Fort Lincoln

aka: DeValls Bluff Fortifications

Fort Lincoln was an earthen fortification constructed in 1864 as part of the extensive network of earthworks Union forces built to protect the sprawling Federal base at DeValls Bluff (Prairie County) during the Civil War.

Confederate forces had used DeValls Bluff at various points early in the war because of its status as the eastern terminus of the Memphis and Little Rock Railroad, which ran from the White River to the north side of the Arkansas River opposite Little Rock (Pulaski County). The site had few improvements, though, and what buildings were there were destroyed by Union raiders in January 1863.

Major General Frederick Steele established a base at DeValls Bluff in August 1863 during his advance on Little Rock, recognizing the value of the railroad as a means of supplying the capital. Steamboats brought supplies up the swift-flowing White River to the river port. Steele wrote that, with gunboats securing the river side of the base, “an intrenchment can be thrown up in rear that will make the place tolerably secure against any force that will be likely to annoy us while we are pushing the enemy to the front.” Steele ordered rolling stock for the railroad to be delivered from Memphis, Tennessee, and continued his move toward Little Rock, which Confederate forces abandoned on September 10, 1863.

A major supply station was soon established at DeValls Bluff, and the railroad became the focus of attacks by Confederate troops and irregulars. The Federals tried to protect the Memphis and Little Rock Railroad with cavalry patrols, but DeValls Bluff itself would not receive substantial fortifications until after Confederate general Joseph O. Shelby’s troops destroyed Union hay-gathering operations in the August 24, 1864, Action at Ashley’s Station.
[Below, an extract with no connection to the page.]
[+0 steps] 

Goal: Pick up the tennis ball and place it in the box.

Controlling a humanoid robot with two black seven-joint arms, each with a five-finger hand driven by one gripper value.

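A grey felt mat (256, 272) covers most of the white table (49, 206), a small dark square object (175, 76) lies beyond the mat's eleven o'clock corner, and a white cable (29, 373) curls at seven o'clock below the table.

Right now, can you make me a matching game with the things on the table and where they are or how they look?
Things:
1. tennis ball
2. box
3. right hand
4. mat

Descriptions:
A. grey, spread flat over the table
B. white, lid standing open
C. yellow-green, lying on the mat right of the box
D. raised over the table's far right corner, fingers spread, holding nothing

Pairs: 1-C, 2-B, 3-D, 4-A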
In this confrontation, five prairie fortifications were destroyed, the majority of the Fifty-fourth Illinois Infantry Regiment was captured, and miles of railroad track were destroyed just west of the base.

Captain Junius B. Wheeler, Steele’s chief engineer, drew up plans for a fairly elaborate system of earthworks anchored by three redoubts commanding a bend in the White River, at which the main Union riverport was located. Wheeler recommended a garrison of 1,000 infantrymen, twelve cannon, and 500 cavalry to protect the base. Wheeler wrote that “Devall’s Bluff is badly located for defense in many respects. I have laid out, and there are now in process of construction, three inclosed redoubts, requiring for a firm defense the numbers before given.”

On October 4, 1864, Brigadier General Christopher C. Andrews reported that he “had 100 men at work on the earth-works, which are progressing as fast as my means allow.” A month later, he reported in a letter to President Abraham Lincoln that 500 troops were laboring on the forts, “all of which I hope to have finished in a few days. One of my regiments is the Fifty-seventh U.S. Infantry (colored) and [it] is at work on the last and heaviest earth-work. I told them the other day I thought if they made a good fort of it, we should call it Fort Lincoln, which greatly pleased the men and made them shovel faster.” Bad weather complicated the construction, leading Andrews to report on November 27 that “it looks very bad to see heavy works laid out and left unfinished.”

No other reports on the fortifications at DeValls Bluff are known, and the base did not suffer a concentrated attack by Confederate forces before the war ended in 1865. Of the three redoubts planned, only one survives in the twenty-first century: the southernmost fort labeled Fort A on Wheeler’s map still stands on private property. This earthwork may be the one that Andrews optimistically christened Fort Lincoln.

For additional information:
Roberts, Bobby, and Carl Moneyhon. Portraits of Conflict: A Photographic History of Arkansas in the Civil War. Fayetteville: University of Arkansas Press, 1987.

The War of the Rebellion: A Compilation of the Official Records of the Union and Confederate Armies. Series I, Vol. 41, part 3, p. 607, part 4, pp. 415, 666–667, 699. Washington DC: Government Printing Office, 1893.